Critique de la société américaine de l'époque
Tout au long du récit, il trouve beaucoup à admirer chez les Américains qu'il rencontre et dans leur mode de vie, mais il relève aussi, parfois de manière ironique, ce qu'il considère comme leurs défauts. Puis, en conclusion, il livre son analyse réfléchie de ce qu'il considère comme les principaux défauts de la société américaine.
Le premier problème, et le plus grave, est l’esclavage. Outre la corruption des Blancs et des Noirs dans les États esclavagistes, les États libres sont complices du système. Il est particulièrement horrifié par la violence physique exercée sur les esclaves, hommes comme femmes.
Ensuite, il évoque la violence. Les idéaux de liberté et d’égalité semblent inclure la liberté de tirer ou de poignarder n’importe quel autre Américain.
Troisièmement, il cite ce qu’il appelle la méfiance universelle, l’individualisme extrême qui conduit les gens à soupçonner les autres et à chercher à tirer avantage d’eux. À quelques exceptions près, la presse à scandales contribue à saper la vie privée et à détruire la confiance dans la vie publique.
A cela s'ajoute un esprit commercial prédominant, avec le besoin de conclure des affaires intelligentes et l'idolâtrie des hommes d'affaires qui ont réussi. Dans cette jungle capitaliste, il trouve que la plupart des gens sont beaucoup trop sérieux et puritains, manquant d'humour et de perspective plus large.
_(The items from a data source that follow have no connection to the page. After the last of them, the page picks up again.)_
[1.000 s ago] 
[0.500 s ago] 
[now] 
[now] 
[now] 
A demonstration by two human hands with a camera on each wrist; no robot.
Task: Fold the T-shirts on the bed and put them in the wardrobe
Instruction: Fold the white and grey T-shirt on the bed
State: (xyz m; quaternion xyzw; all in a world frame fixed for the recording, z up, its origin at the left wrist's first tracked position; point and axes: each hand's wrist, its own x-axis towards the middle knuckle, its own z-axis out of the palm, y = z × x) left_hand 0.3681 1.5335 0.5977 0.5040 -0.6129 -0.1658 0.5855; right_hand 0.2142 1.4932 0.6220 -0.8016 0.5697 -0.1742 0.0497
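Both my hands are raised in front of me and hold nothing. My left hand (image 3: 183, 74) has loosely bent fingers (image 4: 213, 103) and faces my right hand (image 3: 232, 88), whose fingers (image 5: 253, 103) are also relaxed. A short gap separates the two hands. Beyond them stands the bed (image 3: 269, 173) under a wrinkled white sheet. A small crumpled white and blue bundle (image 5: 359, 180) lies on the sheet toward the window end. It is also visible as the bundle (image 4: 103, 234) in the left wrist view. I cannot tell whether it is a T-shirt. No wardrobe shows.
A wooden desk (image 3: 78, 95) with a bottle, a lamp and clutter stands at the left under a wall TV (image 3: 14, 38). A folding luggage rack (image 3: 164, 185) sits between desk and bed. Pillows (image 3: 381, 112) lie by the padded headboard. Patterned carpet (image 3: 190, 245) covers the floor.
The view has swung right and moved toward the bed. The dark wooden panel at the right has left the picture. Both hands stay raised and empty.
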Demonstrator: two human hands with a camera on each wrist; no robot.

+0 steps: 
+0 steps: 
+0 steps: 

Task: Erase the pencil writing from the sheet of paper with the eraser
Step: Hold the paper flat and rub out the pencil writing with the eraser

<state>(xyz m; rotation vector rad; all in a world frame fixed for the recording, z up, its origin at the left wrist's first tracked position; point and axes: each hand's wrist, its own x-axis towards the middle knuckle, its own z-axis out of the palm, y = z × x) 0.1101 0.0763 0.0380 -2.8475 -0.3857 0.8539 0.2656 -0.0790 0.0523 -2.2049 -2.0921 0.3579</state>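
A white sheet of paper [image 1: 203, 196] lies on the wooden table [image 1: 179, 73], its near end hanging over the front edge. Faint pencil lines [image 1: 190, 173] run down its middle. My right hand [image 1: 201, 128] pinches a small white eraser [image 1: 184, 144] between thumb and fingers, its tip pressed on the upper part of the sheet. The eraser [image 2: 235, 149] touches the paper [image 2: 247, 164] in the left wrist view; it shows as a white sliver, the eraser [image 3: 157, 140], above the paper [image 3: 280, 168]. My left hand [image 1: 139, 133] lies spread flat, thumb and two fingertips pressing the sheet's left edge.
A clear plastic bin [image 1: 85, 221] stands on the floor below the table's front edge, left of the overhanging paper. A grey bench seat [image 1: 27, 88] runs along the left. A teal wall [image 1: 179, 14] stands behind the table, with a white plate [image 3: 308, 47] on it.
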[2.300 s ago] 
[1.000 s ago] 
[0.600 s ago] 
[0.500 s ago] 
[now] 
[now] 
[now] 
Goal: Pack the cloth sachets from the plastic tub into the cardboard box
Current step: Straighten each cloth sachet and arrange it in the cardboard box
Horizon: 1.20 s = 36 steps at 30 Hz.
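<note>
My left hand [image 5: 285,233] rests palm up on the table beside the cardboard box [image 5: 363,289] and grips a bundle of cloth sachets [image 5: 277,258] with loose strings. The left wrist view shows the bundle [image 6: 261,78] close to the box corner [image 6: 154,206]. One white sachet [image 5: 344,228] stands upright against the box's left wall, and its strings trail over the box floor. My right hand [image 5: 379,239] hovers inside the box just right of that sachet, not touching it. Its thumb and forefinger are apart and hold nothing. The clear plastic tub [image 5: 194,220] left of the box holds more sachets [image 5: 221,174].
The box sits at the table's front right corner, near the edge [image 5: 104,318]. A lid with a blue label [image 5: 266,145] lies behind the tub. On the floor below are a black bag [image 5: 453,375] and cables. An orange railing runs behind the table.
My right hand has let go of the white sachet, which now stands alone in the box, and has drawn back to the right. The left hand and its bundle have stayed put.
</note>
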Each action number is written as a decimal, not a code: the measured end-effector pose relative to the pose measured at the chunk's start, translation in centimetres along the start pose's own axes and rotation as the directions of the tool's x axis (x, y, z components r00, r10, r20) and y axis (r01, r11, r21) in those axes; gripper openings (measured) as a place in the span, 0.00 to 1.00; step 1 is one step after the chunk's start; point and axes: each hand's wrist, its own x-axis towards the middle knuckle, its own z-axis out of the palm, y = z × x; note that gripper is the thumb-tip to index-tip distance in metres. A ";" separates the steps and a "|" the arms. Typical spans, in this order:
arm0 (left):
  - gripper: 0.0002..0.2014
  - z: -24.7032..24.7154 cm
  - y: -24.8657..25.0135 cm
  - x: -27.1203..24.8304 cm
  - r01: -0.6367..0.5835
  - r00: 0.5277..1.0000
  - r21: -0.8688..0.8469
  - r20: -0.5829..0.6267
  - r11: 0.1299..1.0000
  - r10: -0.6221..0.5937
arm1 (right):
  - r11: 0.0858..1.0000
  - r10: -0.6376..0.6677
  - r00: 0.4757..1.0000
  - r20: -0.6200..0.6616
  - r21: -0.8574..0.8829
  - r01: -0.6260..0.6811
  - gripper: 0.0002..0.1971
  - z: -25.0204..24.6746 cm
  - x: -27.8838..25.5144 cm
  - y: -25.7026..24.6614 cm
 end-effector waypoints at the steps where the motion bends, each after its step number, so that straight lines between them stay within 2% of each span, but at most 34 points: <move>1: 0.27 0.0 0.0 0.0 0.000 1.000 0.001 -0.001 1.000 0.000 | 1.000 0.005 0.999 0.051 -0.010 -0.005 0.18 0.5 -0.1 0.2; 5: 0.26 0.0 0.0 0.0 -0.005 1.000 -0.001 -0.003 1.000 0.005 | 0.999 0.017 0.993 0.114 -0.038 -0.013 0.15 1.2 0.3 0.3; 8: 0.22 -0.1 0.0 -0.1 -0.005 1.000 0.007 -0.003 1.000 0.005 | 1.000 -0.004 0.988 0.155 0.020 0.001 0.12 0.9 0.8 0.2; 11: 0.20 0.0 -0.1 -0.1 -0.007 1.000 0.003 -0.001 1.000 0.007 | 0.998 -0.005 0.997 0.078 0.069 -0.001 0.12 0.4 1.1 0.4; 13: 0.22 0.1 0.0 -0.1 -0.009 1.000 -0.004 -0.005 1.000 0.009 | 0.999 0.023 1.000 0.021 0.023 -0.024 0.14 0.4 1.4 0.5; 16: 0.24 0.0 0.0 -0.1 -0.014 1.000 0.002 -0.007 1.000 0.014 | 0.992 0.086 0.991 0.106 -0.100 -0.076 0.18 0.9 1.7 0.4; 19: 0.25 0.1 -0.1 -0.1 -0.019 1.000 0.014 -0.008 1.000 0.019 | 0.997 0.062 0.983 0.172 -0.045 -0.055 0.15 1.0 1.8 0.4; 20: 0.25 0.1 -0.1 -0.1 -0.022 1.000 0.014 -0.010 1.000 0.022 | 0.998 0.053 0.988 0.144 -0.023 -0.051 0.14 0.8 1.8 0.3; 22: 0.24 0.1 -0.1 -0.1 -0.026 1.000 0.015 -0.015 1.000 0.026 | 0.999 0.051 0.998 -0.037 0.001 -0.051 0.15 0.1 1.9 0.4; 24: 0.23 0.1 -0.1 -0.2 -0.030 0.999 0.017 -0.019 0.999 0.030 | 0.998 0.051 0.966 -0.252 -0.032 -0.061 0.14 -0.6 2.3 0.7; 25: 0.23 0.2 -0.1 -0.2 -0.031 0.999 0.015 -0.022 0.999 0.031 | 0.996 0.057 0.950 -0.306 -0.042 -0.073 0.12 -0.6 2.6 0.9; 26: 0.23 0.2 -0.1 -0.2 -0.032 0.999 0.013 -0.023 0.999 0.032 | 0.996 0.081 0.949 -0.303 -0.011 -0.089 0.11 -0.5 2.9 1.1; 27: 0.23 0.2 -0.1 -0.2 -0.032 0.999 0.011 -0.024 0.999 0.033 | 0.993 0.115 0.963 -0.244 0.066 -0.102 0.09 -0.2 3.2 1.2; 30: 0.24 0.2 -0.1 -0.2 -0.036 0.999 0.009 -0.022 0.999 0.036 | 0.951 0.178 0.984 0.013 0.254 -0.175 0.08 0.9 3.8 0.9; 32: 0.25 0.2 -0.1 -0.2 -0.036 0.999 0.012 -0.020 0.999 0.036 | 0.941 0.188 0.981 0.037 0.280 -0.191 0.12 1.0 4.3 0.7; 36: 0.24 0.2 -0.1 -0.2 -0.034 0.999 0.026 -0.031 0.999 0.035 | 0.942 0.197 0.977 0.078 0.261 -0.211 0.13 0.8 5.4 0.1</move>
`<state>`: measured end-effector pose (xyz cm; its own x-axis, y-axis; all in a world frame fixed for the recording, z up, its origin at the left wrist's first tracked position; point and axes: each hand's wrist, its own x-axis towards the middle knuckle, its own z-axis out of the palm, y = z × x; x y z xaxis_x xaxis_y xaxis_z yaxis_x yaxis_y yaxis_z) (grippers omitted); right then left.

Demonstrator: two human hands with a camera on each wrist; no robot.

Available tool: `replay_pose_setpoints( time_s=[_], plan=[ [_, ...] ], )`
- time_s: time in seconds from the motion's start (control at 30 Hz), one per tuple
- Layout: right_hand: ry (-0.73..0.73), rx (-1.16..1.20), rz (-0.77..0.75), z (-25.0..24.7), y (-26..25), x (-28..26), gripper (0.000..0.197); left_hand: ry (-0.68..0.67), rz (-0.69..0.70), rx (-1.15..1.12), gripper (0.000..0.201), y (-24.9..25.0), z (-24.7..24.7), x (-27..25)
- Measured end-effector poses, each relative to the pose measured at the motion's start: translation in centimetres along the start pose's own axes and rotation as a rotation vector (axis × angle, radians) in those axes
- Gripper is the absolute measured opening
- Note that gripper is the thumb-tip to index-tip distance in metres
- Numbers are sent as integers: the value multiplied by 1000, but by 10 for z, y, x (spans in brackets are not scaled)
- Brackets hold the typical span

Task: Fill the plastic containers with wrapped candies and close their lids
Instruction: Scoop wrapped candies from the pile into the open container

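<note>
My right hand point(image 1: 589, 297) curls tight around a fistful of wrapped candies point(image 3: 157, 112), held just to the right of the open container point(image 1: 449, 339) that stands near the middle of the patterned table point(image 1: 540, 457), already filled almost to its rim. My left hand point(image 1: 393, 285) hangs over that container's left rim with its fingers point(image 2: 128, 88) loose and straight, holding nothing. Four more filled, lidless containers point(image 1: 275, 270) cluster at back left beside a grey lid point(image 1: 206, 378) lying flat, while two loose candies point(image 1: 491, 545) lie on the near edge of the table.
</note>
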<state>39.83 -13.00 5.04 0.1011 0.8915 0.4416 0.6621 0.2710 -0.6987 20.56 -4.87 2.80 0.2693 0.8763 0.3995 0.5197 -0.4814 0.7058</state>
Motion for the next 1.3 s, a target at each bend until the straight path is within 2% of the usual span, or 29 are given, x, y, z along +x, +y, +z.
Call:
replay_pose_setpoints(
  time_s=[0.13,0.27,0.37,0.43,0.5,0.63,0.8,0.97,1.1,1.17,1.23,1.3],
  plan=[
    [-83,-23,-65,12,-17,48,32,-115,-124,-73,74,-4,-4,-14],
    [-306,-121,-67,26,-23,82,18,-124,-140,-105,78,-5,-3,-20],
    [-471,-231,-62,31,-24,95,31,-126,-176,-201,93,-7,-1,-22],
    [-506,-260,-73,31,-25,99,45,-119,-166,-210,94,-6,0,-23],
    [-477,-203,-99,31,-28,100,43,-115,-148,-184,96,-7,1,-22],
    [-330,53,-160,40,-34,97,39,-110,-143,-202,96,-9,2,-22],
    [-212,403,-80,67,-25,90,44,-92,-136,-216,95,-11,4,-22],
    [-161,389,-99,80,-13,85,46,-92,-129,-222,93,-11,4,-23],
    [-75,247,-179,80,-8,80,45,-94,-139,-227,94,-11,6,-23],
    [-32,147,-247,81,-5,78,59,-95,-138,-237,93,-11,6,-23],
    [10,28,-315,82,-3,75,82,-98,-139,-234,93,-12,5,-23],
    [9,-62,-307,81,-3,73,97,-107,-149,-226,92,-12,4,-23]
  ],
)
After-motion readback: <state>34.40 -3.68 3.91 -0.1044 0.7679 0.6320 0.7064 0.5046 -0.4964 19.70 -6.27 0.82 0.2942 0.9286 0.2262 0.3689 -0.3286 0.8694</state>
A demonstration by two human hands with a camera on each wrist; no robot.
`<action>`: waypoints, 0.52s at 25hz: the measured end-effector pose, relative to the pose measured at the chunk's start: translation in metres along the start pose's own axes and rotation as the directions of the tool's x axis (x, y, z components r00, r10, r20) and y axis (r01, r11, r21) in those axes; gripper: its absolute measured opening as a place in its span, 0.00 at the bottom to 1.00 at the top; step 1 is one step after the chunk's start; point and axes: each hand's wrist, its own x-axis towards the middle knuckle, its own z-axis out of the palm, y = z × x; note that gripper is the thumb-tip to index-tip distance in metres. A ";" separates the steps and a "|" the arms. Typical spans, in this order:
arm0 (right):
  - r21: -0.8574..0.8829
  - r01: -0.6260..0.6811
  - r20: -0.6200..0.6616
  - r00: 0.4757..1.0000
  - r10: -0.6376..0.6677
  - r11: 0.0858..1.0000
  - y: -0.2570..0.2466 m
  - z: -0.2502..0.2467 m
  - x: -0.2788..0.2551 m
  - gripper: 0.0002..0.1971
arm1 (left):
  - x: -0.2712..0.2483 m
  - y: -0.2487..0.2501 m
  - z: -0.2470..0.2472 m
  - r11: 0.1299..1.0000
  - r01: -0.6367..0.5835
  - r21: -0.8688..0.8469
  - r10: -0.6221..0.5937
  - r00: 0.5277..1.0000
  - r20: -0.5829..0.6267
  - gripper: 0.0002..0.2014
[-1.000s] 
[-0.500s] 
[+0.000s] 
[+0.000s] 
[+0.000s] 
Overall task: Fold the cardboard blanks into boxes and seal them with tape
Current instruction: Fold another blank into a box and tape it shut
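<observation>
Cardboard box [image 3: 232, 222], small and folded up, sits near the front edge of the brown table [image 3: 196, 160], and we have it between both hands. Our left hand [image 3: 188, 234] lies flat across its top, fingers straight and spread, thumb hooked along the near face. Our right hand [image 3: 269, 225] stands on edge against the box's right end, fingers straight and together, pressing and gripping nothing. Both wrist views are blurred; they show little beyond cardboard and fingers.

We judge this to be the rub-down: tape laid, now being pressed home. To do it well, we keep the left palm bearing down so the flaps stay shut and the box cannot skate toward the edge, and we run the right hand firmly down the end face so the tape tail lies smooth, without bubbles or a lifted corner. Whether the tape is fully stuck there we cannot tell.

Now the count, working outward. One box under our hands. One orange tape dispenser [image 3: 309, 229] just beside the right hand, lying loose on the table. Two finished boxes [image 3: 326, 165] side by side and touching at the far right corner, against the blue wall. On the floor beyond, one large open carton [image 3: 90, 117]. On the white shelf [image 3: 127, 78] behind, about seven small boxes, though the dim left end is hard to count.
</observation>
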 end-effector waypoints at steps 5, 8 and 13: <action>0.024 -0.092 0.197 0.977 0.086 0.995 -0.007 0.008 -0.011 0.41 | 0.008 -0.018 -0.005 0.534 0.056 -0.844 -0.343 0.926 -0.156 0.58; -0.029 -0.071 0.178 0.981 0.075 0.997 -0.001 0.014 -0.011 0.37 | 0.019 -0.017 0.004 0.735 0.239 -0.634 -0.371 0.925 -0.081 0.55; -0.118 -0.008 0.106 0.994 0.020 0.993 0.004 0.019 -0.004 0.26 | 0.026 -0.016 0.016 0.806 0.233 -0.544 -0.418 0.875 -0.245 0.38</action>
Enfin, dans de nombreux endroits, il constate que les normes de propreté personnelle et de santé publique sont encore très primitives et il est particulièrement dégoûté par l'habitude presque universelle de cracher.
Titre
Selon le biographe de Dickens, Michael Slater , le titre American Notes for General Circulation était peut-être une plaisanterie au détriment de la monnaie américaine. La fin de la Seconde Banque des États-Unis et la panique de 1837 qui s'ensuivit provoquèrent des faillites bancaires généralisées et rendirent une grande partie de la monnaie papier sans valeur.
Documentaire (2005)
Le livre a servi de base à Dickens in America (2005), une série documentaire écrite par Miriam Margolyes dans laquelle elle a suivi le voyage de Dickens à travers les États-Unis, visitant de nombreux endroits mentionnés par l'auteur dans son livre.